そう思いつつ、こんな田舎まで付いて来てしまったことを自分ながら可笑しく思った。

バスを降りるとそこには大きな門の屋敷があった。

空を見上げると灰色の雲が空を覆っていた。

呼び鈴を押し、門をくぐると男が出てきた。

ちょっと気が弱そうだが、優しそうな人だった。

玄関先で立ち話になった。

話によるとこの男が彼の母の再婚相手らしい。

その男が言うには、彼の母は「図書館に行ってくる」と言って出かけたそうだ。

その言葉を聞いて彼は勢い良く門から飛び出していった。

折しも、空から土砂降りの雨が降り始めた。

彼のただならぬ勢いに驚いて、僕は彼を追ったが一つ目の角を曲がったところで見失ってしまった。

篠衝く雨の中立ち尽くす僕の後ろにいつの間にか女の子が追いついていた。

彼女に心当たりが無いかを尋ねる。すると図書館なら知っていると彼女は言った。

少し弱まった雨の中、彼女に付いて僕はしばらく歩いた。しかし、周りは田んぼだらけになり、どう考えても図書館が立地しそうな所ではない。

(本当にこんなところに図書館があるのか?だんだん山がちになってきてるし、道はどんどん細くなってるぞ…これはもしや。)

そう僕が疑念を感じたところ、彼女が突然叫んだ。

「やぁ~っと着いた~。」

僕が声の方を見た時、彼女は普通の民家に嬉しそうに入っていくところだった。

「お、おいおい…。」僕が彼女を呼び止めようとした。

するとそれを予期したかのように彼女は同時に振り返り、こう言った。

「すいません。ちょっと着替えてきます。先輩は…。」

「いいよ。外で待つ。」

そうか、彼女の家か、と瞬時に納得した僕は言葉通り外で待つことにした。

雨に濡れるのには慣れているので、むしろ上がり込んで色々と気を使わなければいけないことを避けた。

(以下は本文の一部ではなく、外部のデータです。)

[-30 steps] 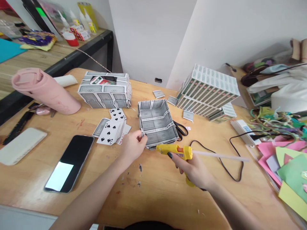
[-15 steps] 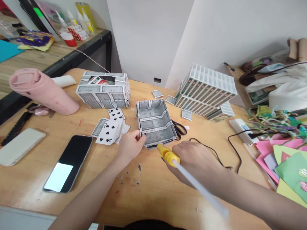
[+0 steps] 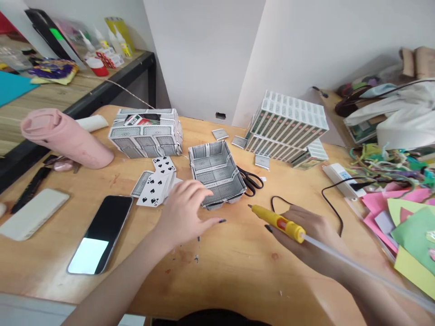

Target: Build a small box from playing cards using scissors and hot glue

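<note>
Left hand point(image 3: 185, 212), loosely splayed, beside a card point(image 3: 152, 190) (reading "5"); right hand point(image 3: 312, 244) grips the glue gun point(image 3: 271, 216).

Grey card-patterned box point(image 3: 217, 174), open side up; yellow glue gun point(image 3: 274, 219) apart at right, nozzle towards box

Left hand point(image 3: 185, 213) and right hand point(image 3: 312, 240) seen bare, slender-fingered. Dark, near-black polish worn on left thumbnail point(image 3: 222, 221); similar dark polish seen on one right-hand nail point(image 3: 268, 229). Other nails hidden or too small to be read. Left forearm point(image 3: 132, 267) and right forearm point(image 3: 370, 292) uncovered along visible length, tapered toward wrists. Black rounded patch point(image 3: 217, 318) cut by bottom edge; whether clothing, cannot be told.
</note>
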### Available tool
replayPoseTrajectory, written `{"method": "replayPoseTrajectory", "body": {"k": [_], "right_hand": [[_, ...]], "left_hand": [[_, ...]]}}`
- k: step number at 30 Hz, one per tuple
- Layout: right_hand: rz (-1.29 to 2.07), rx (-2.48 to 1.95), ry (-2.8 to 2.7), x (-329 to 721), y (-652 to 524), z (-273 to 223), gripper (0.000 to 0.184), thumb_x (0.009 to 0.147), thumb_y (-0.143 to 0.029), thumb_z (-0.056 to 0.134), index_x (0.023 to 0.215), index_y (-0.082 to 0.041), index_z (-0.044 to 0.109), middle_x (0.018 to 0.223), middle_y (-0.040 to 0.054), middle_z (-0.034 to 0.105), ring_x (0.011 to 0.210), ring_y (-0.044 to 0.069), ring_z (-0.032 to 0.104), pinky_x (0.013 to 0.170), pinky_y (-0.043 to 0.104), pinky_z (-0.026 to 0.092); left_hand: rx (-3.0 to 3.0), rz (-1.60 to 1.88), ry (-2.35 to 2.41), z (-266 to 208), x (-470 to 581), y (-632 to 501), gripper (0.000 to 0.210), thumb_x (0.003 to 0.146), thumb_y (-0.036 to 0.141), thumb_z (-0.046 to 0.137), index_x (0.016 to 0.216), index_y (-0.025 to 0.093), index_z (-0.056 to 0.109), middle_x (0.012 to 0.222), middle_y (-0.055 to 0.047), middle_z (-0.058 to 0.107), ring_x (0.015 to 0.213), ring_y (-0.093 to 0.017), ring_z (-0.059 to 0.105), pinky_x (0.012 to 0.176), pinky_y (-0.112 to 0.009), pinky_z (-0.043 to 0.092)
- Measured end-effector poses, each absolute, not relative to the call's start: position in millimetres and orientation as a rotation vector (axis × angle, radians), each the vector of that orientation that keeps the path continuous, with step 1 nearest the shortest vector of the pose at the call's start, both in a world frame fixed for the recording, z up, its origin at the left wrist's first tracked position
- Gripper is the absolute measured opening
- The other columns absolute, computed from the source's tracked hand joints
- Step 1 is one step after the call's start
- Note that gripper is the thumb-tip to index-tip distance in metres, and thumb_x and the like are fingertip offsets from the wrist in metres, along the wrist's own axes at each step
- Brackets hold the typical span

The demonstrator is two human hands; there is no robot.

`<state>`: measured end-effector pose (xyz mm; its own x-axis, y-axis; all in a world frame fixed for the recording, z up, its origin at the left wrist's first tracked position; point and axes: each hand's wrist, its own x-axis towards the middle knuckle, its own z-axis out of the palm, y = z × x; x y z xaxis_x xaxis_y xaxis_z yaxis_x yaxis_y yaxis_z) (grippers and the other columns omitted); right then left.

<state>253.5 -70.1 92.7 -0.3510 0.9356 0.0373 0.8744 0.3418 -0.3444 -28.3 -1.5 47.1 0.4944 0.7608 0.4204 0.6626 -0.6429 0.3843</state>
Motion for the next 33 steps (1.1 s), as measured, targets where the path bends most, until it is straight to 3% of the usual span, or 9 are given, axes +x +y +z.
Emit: {"method": "replayPoseTrajectory", "body": {"k": [3, 9, 13, 19, 24, 28, 33], "right_hand": [[0.502, -1.715, -2.075, 257.9, -81.3, 86.4, 0.032, 0.089, -0.037, 0.053, 0.062, -0.021, 0.045, 0.057, -0.0016, 0.048, 0.053, 0.011, 0.048, 0.050, 0.025, 0.037], [0.766, -1.834, -1.568, 258.5, -101.3, 76.3, 0.028, 0.086, -0.044, 0.055, 0.070, -0.021, 0.055, 0.051, -0.0043, 0.041, 0.039, 0.009, 0.036, 0.036, 0.025, 0.029], [0.864, -1.828, -1.425, 255.4, -105.6, 73.6, 0.031, 0.084, -0.048, 0.057, 0.075, -0.019, 0.065, 0.056, -0.0006, 0.051, 0.040, 0.010, 0.038, 0.036, 0.025, 0.032], [1.004, -1.764, -1.390, 247.3, -99.1, 72.2, 0.034, 0.082, -0.049, 0.059, 0.072, -0.018, 0.067, 0.064, 0.0030, 0.061, 0.044, 0.010, 0.049, 0.038, 0.023, 0.037], [1.068, -1.737, -1.429, 234.2, -84.8, 68.4, 0.039, 0.084, -0.052, 0.056, 0.069, -0.017, 0.066, 0.067, 0.0047, 0.064, 0.059, 0.015, 0.059, 0.052, 0.025, 0.047], [1.100, -1.758, -1.499, 226.6, -71.8, 65.4, 0.043, 0.084, -0.055, 0.054, 0.069, -0.017, 0.067, 0.072, 0.0067, 0.068, 0.069, 0.018, 0.062, 0.063, 0.028, 0.049], [1.128, -1.775, -1.602, 222.9, -60.4, 65.6, 0.043, 0.086, -0.055, 0.051, 0.069, -0.018, 0.067, 0.077, 0.0063, 0.070, 0.075, 0.019, 0.064, 0.068, 0.029, 0.048]], "left_hand": [[2.632, 0.749, 1.186, 38.5, -16.6, -5.1, 0.030, 0.068, 0.031, 0.080, 0.088, 0.017, 0.062, 0.085, -0.003, 0.068, 0.089, -0.023, 0.062, 0.102, -0.049, 0.037], [2.398, 0.834, 1.341, 23.3, -8.0, -1.9, 0.021, 0.069, 0.017, 0.078, 0.063, 0.020, 0.058, 0.064, 0.005, 0.064, 0.064, -0.015, 0.060, 0.103, -0.051, 0.037], [2.342, 0.827, 1.362, 26.7, -6.5, 1.6, 0.025, 0.068, 0.015, 0.077, 0.056, 0.019, 0.056, 0.057, 0.007, 0.060, 0.059, -0.013, 0.059, 0.101, -0.053, 0.037], [2.332, 0.822, 1.361, 26.4, -4.9, 3.4, 0.024, 0.069, 0.013, 0.074, 0.056, 0.019, 0.055, 0.058, 0.008, 0.060, 0.061, -0.013, 0.059, 0.102, -0.050, 0.032], [2.288, 0.862, 1.340, 21.9, -4.8, 0.6, 0.020, 0.074, 0.012, 0.068, 0.059, 0.020, 0.057, 0.063, 0.008, 0.062, 0.066, -0.013, 0.061, 0.106, -0.050, 0.025], [2.297, 0.944, 1.282, 19.0, -6.2, -2.7, 0.015, 0.079, 0.012, 0.063, 0.067, 0.021, 0.061, 0.073, 0.006, 0.068, 0.073, -0.015, 0.065, 0.107, -0.050, 0.022], [2.431, 1.036, 1.220, 15.0, -8.4, -6.0, 0.015, 0.086, 0.016, 0.059, 0.072, 0.021, 0.061, 0.072, 0.007, 0.068, 0.070, -0.013, 0.065, 0.108, -0.049, 0.023]]}}
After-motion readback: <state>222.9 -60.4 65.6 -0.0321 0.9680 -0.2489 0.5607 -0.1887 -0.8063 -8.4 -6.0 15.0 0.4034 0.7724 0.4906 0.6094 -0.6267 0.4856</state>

しばらくして彼女が出てきた。紺地に朝顔の柄の浴衣に着替えていた。

手にはウチワとタオルを持っていて、タオルの方を僕に投げてよこす。

そしてそのまま何も言わずに河川敷へ向かって歩き始めた。

川面が見えた時、僕に背を向けたまま彼女は話を始めた。

「彼のお母さん、本屋を図書館って呼んでたんです。買わなくても読めるからって…。」

僕は黙っている。目線の先には河川敷で作業する花火師たちの姿があった。

「今日は花火大会なんです。」

彼女は僕の見ているものを知ってか知らずか、そう口にした。

僕はそこで口を開く。

「お父さんも優しそうだったし、何とかなると思うよ。彼なら。」

少し笑った。そしてもう一言。「僕もけっこう君の事好きだったんだけどね。」

少し意地の悪い言葉だったろうか?自分で苦笑した。

それを聞いた彼女は振り返った。そして俯く。

「すいません、先輩。わざわざ来ていただいたのに…。」

別に彼女が恐縮するほど想っていたわけではない。しかし、軽い嫉妬を覚えるほど彼女の浴衣姿は美しかった。意地悪が過ぎたと反省して彼女に声を掛ける。

「いや、いいんだよ別に。さて、花火が始まる前に見つけておかないと。いい思い出にするといい。」

川沿いを、遠く見えるショッピングセンターに向けて歩き出した。